▸ **Work required**
When the word "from" appears in a line of the data below, list that line.

§

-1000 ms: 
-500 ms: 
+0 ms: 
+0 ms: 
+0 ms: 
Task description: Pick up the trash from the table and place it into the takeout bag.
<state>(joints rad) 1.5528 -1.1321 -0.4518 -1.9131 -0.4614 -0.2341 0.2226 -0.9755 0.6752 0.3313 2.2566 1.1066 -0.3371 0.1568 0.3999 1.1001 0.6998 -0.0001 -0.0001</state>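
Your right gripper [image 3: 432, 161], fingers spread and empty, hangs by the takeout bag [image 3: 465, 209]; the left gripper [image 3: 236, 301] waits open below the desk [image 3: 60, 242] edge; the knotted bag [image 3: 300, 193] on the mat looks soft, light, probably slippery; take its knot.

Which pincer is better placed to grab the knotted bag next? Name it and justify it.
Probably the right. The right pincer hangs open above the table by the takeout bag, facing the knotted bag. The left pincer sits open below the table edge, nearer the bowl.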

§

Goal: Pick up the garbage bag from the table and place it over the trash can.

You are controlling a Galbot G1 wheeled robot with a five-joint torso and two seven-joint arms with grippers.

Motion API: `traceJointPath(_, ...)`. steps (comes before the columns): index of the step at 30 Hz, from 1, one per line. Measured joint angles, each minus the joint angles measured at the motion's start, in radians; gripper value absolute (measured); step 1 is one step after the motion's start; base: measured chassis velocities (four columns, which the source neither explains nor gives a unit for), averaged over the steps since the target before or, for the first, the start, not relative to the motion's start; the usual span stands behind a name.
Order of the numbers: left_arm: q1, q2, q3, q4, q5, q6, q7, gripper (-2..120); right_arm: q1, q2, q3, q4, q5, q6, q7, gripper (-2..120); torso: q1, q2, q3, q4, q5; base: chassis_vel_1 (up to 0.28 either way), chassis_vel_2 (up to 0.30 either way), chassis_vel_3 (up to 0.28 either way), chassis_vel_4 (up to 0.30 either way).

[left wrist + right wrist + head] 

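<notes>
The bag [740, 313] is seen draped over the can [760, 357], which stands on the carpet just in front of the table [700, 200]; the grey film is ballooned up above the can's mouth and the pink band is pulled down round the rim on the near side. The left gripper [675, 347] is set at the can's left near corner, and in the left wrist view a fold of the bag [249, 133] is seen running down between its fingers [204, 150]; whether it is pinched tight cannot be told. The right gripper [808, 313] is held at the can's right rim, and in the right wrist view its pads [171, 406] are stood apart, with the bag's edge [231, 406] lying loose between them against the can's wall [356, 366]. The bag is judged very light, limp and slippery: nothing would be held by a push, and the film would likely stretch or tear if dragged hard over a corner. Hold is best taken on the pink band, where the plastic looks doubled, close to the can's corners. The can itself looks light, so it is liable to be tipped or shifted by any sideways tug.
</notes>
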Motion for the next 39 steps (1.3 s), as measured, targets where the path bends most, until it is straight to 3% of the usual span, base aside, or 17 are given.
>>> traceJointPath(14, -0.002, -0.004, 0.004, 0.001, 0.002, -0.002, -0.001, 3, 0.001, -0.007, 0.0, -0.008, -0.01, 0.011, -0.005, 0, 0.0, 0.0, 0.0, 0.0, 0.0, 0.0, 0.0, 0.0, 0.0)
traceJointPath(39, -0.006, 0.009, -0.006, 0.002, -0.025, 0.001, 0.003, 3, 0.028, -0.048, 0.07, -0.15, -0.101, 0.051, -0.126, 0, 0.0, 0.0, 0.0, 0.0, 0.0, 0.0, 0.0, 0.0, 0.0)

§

▸ **Solved exercise**
Task description: Pick up the trash from the table and place it into the takeout bag.
Goal: Pick up the garbage bag from the table and place it over the trash can.
Motion API: `traceJointPath(_, ...)`. steps (comes before the columns): index of the step at 30 Hz, from 1, one per line. Measured joint angles, each minus the joint angles measured at the motion's start, in radians; gripper value absolute (measured); step 1 is one step after the motion's start; base: measured chassis velocities (four columns, which the source neither explains nor gives a unit for), averaged over the steps since the target before or, for the first, the start, not relative to the motion's start; the usual span stands behind a name.

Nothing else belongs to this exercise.